We would not even need to tax them to achieve this (though this would be one approach): we could nudge them to do the right thing by offering benefits and tax breaks for those whose choices are more in line with this point of view, perhaps limiting access to government support services, guaranteed bank loans and the other benefits that businesses are currently calling for, to those who will offer tools, sites and services that can be used by all taxpayers and not just those with 20/20 vision and high levels of manual dexterity.
The transition from the current approach, which we could call modal oligarchy, to one of design for all, will not be easy. Those of us within one standard deviation of the mean may worry that elegant tools and desirable products that ‘just work’ will no longer be available, that innovation will be limited and that we will have to work harder to get what we want from websites.
But no user interface is intuitive, no keyboard obvious, no website ‘natural’. Just as learning language rewires the human brain, so learning how to use network computers requires us to link old skills in new ways. We’ve taken the easy path so far, but I would speculate that interfaces designed for all will not only be more usable by mainstream adopters, they will be more powerful.
And they will unleash a wave of creativity not only from those of us who are already well served but from the millions upon millions who are currently excluded.

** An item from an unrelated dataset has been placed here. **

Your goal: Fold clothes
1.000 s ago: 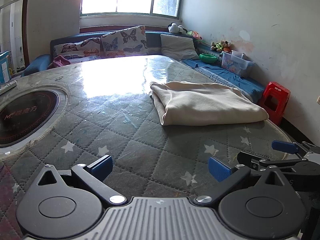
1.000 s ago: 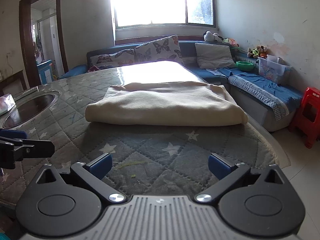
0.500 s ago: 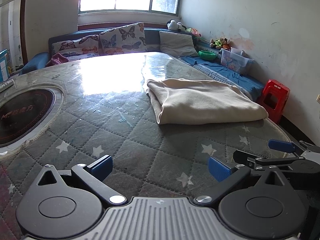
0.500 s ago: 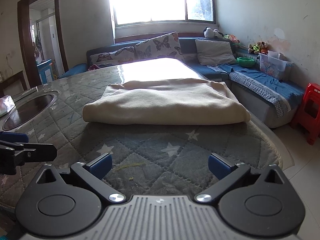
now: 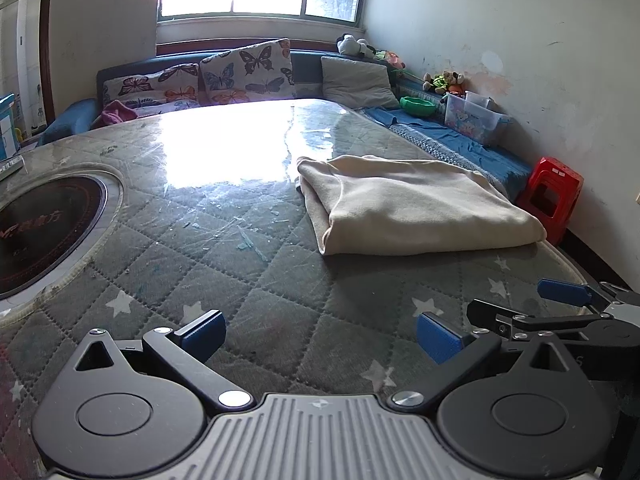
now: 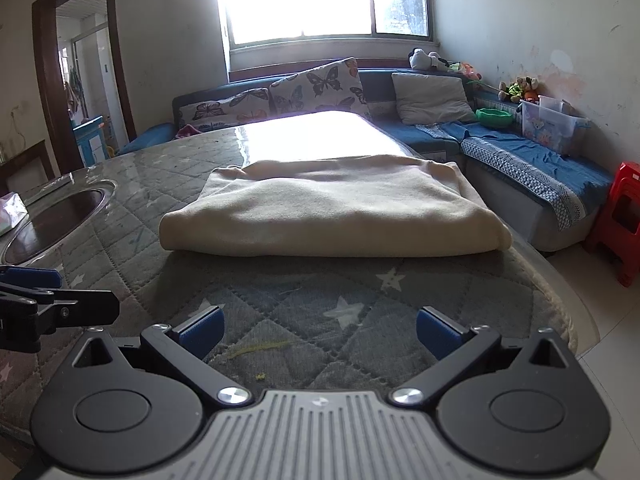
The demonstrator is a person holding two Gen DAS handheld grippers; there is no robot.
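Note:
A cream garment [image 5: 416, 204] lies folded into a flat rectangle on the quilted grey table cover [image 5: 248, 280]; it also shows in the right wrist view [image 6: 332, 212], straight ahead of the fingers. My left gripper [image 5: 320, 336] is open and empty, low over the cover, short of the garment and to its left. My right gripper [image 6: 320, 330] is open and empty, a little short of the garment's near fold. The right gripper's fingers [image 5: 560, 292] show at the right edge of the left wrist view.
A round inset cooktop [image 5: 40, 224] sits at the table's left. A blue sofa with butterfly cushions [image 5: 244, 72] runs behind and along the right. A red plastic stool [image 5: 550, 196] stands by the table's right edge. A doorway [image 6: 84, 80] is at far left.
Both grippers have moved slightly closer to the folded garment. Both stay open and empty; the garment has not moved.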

If we believe in the transforming power of these new technologies, if we want the network revolution to succeed, and if we desire the best and brightest to join us in this brave new world, then we need to ensure that the barriers to access are removed at all levels. That means campaigning to bring down all of the digital divides, not just the one between rich and poor but between the majority of users for whom most technology is designed and those of us whose capabilities lie more than one standard deviation from the mode.
The conversations taking place at this conference, e-Access ‘09, are part of that process, but I think it is time to push for something more. I think that this should be the last e-access conference. Next year I hope to see you all here for e-affordance 2010.